A igualdade é o início do reconhecimento entre dois de uma mesma espécie.

Depois é que nos perdemos.

Vem a necessidade de nos distinguirmos, a gana de nos destacarmos, a busca por nos individualizarmos.

Para o bem e para o mal.

E brigamos por tudo.

Por política, por sucesso, por dinheiro, essas coisas mínimas.

Só as grandes mazelas (e Copas do Mundo?) têm esse poder de nos unir novamente, de nos igualar em nossa desimportância, duramente posta em perspectiva diante da realidade imensa, infinitamente maior do que tudo em nós - e do que todos nós.

Não deixa de ser irônico ver que somos fracos e irrelevantes e que, justamente ao nos escondermos, mais nos parecemos uns com os outros.

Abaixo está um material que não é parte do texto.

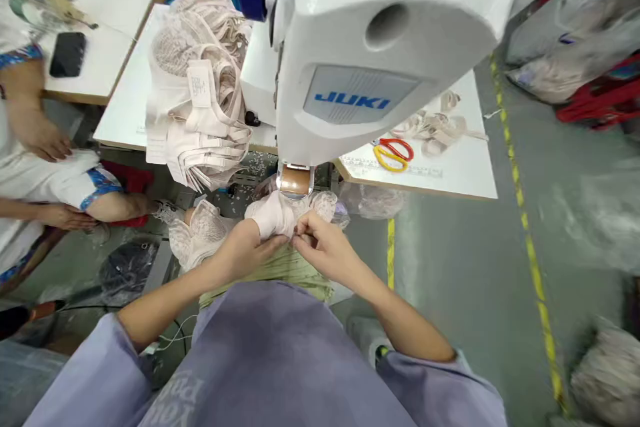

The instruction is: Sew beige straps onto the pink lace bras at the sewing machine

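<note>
A pale beige lace bra lies across my lap, just below the front of a white sewing machine. My left hand grips the bra's fabric, thumb stretched along its near edge. Close beside it, my right hand pinches the edge of the same bra between thumb and curled fingers. One lace cup hangs out to the left of my left hand. Under the bra, a green cloth covers my lap.
A heap of beige bras with a tag lies left of the machine. Red-and-yellow scissors and beige straps lie on the right table. At left, another person sits near a phone. Bagged goods stand at right.
</note>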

Foi necessária uma máscara para parecermos iguais.

Para que se escondesse, ao primeiro olhar, até a cor da pele.

Ou o semblante que denota a idade.

Ainda o sorriso, ou a sisudez, que desvendam o estado de espírito.

A máscara é o aviso tácito do recolhimento à nossa insignificância, ao mesmo tempo em que é o crachá identifica a pessoa frágil: mulheres e homens reduzidos ao que lhes restou ser, em tempos em que faz pouca diferença ser qualquer coisa.

Evidente que o mundo ainda é o mesmo.

Eu não estou entre aqueles que pensam que ele vai mudar, totalmente, no fim de tudo.

Já não mudou.

Basta acompanharmos os noticiários.

Tampouco deixamos de estar divididos em castas, com claros privilégios para uns; o poder econômico ainda sendo o brutal divisor de águas, capaz de decidir entre a vida e a morte de quem o detém.

Seria cínico, se não fosse ridículo, não admitir, imediatamente, isso e muito mais.

Não é esse o meu tema, portanto.

Tampouco é de como os pobres, os pretos e os pobres pretos são, mais uma triste vez, os mais duramente afetados - antes e depois - em mais esta crise.

O que eu estou dizendo, se é que ainda me lembro o que eu queria dizer, é que por um momento nosso medo se escancarou ao nos esconder.

E que eu, debaixo daquela máscara, não passo de mais um que não consegue disfarçar o receio da doença, da dor, da morte.

Se não a minha própria, por sorte, a de tantos outros que já se foram.

No final, percebo, é tudo utopia tola mesmo, apenas.

Até máscaras já há diferentes.

Fashion, caras, sem noção ou, simplesmente, aquilo à que se prestam: pedaços de pano que nos afastam do temido mal que nos agarrou pelo pescoço e nos apontou o dedo bem no meio dos nossos olhos, cegos.

A epifania piegas me abalroou como da primeira vez em que eu vi a morte, ainda criança.

Ou como fui impactado na primeira vez que visitei, em Évora, a Capela dos Ossos.

Toda construída, como sugere seu nome, com fêmures, costelas, crânios, mandíbulas, ossos humanos, ela choca e faz pensar, justamente por revelar a inequívoca, desprezível e transitória natureza da matéria de que somos feitos.

“Nós ossos, que aqui estamos, pelos vossos esperamos”, lê-se já na entrada.

Angustiante e verdadeiro: cru e direto como poucas coisas.

Argumento eloquente do que já sabemos.

Que somos absolutamente iguais.

E como somos tão reincidentes em esquecer, foi que eu me permiti tergiversar.

Porque não quero me esquecer.

E espero que você se lembre assim que esse ainda longo processo deixar de nos afligir.

As máscaras que nos revelam são uma metáfora forte, um simbolismo tão gritante, que não podemos ignorar.

Porque não vai bastar escaparmos imunizados.

Temos que sair disto humanizados. O homem acenou de volta.